`st.cache_resource` does not detect different column headers in pandas dataframes #7086

naterush · 2023-07-27T18:41:06Z

Checklist

I have searched the existing issues for similar issues.
I added a very descriptive title to this issue.
I have provided sufficient information below to help reproduce this issue.

Summary

If all of the values in two dataframe are the same, st.cache_resource considers them the same dataframe -- even if they have differing column headers.

Clearly, dataframes with different headers are different dataframes!

Reproducible Code Example

import streamlit as st
import pandas as pd

@st.cache_resource
def get_value(df):
    import random
    return random.random()


df1 = pd.DataFrame({'A': [1], 'B': [2]})
df2 = pd.DataFrame({'A': [1], 'C': [2]})

# See that these two are the same value, despite the dataframes clearly being different
# in a way that is easily checkable -- just hash the headers too!
st.write(get_value(df1))
st.write(get_value(df2))

Steps To Reproduce

Run the streamlit app
See the values written are the same

Expected Behavior

The get_value function should return different values for dataframes with different headers.

Current Behavior

Dataframes are cached without considering column headers.

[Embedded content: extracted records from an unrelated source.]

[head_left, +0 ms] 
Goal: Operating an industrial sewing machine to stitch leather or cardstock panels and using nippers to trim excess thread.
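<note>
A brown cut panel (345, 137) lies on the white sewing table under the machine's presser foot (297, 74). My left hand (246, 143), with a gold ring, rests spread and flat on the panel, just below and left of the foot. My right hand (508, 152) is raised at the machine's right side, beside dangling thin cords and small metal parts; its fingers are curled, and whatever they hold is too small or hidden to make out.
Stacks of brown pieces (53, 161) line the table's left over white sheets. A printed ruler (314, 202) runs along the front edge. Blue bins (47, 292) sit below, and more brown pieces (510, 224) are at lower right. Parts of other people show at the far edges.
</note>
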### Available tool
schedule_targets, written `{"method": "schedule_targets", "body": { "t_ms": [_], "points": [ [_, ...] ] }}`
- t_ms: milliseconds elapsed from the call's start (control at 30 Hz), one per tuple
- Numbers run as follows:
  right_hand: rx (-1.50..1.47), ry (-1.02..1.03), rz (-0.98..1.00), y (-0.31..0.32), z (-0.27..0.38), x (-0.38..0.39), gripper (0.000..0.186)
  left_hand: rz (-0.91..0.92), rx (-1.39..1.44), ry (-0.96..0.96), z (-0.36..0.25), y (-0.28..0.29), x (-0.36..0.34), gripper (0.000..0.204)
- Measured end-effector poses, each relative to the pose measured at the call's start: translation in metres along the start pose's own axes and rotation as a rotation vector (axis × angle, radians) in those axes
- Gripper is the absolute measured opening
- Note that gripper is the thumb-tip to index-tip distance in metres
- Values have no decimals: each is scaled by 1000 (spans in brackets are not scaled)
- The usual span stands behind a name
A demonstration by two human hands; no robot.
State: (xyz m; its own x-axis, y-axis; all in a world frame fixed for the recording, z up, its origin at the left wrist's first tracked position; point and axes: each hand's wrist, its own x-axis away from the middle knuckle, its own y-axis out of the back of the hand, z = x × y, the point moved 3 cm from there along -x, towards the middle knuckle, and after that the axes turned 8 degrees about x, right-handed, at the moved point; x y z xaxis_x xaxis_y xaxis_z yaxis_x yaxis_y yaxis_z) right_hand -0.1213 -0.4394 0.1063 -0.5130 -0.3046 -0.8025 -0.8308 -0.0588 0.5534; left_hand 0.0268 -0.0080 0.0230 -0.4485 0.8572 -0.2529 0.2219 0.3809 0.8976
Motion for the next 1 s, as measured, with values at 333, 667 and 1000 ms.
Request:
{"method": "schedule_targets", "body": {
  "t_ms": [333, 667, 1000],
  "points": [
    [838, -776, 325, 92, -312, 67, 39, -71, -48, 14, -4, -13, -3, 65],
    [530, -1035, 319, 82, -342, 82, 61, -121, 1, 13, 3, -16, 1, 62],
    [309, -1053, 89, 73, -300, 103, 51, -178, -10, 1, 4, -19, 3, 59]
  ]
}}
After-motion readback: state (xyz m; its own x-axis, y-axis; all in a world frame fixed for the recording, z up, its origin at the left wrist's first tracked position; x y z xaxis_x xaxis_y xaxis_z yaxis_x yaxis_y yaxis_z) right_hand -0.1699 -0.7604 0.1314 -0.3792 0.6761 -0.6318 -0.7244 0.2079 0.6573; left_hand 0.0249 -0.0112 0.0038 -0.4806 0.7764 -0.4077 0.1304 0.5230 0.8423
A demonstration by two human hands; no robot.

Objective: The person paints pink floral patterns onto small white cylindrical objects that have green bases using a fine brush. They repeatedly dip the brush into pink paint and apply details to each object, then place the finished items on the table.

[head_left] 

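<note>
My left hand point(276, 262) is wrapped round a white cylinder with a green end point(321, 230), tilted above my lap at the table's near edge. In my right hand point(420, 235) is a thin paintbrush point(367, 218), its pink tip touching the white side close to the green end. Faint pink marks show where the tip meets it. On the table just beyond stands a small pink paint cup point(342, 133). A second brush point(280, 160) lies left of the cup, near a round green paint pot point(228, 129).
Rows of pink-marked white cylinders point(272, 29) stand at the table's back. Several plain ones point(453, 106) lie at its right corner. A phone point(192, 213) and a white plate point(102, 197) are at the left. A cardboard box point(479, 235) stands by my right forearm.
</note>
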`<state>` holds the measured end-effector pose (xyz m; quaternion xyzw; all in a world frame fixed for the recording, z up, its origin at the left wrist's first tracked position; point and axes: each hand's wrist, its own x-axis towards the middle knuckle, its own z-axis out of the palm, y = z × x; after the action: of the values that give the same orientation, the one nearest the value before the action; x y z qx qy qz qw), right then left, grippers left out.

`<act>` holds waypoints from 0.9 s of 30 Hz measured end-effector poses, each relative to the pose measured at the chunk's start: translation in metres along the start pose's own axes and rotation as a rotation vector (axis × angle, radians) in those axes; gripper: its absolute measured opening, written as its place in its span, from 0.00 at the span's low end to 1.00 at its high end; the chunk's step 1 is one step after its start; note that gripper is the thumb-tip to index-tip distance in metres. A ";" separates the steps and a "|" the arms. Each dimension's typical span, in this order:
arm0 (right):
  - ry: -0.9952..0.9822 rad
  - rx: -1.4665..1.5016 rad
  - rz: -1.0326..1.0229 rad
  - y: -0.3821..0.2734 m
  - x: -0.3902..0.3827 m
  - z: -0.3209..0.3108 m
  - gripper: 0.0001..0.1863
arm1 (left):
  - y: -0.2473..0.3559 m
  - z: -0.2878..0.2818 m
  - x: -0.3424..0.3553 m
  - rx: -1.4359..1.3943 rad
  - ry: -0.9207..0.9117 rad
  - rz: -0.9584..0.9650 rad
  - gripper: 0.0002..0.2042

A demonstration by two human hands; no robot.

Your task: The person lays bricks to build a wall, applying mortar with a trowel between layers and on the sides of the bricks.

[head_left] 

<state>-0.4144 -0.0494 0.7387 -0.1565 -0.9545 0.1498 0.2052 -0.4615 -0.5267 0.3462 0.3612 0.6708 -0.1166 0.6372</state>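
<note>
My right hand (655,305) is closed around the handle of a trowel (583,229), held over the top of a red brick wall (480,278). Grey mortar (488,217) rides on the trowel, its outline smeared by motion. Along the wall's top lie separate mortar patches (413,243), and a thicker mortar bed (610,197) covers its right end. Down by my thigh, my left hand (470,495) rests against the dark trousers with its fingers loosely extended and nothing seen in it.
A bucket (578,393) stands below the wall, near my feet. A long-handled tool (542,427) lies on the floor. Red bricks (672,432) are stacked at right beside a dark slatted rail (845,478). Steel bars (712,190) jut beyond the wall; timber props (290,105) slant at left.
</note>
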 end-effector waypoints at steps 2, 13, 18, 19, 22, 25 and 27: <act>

I think the offending line is line 413 in /Users/nathanrush/temps/streamlit/venv/lib/python3.9/site-packages/streamlit/runtime/caching/hashing.py -- specifically, you need to include the headers after the hash of the pandas object is taken.

Is this a regression?

Yes, this used to work in a previous version.

Debug info

Streamlit version: 1.25.0
Python version: 3.9.9
Operating System: Mac OSX Monterey

Additional Information

No response

The text was updated successfully, but these errors were encountered:

naterush · 2023-07-27T18:50:45Z

I'm using this code-snippet to work around this issue for now:


import pickle
import streamlit as st
import pandas as pd

def hash_pandas_dataframe(df: pd.DataFrame) -> bytes:
    _PANDAS_ROWS_LARGE = 100000
    _PANDAS_SAMPLE_SIZE = 10000
    
    if len(df) >= _PANDAS_ROWS_LARGE:
        df = df.sample(n=_PANDAS_SAMPLE_SIZE, random_state=0)
    try:
        # Make sure to include the column names in the hash, as well as the
        # values of the dataframe.
        header_bytes = b"%s" % pd.util.hash_pandas_object(df.columns).sum()
        value_bytes = b"%s" % pd.util.hash_pandas_object(df).sum()
        return header_bytes + value_bytes
    except TypeError:
        # Use pickle if pandas cannot hash the object for example if
        # it contains unhashable objects.
        return b"%s" % pickle.dumps(df, pickle.HIGHEST_PROTOCOL)

@st.cache_resource(hash_funcs={pd.DataFrame: hash_pandas_dataframe})
def get_value(df):
    import random
    return random.random()

df1 = pd.DataFrame({'A': [1], 'B': [2]})
df2 = pd.DataFrame({'A': [1], 'C': [2]})

st.write(get_value(df1))
st.write(get_value(df2))

Streamlit maintainers -- feel free to take this an drop it in that file above, if it's at all helpful. Or let me know if I missed anything!

naterush · 2023-07-27T19:14:17Z

Perhaps there's a better choice than the .sum() function for combining hashes of each column?

It's the reason that the column headers aren't considered by default, and I need the workaround above.
It's commutative anyways, which makes it a bit wonky for a .sum perhaps.

Looking into better combining methods now -- hopefully this is helpful -- let me know if it's not! :)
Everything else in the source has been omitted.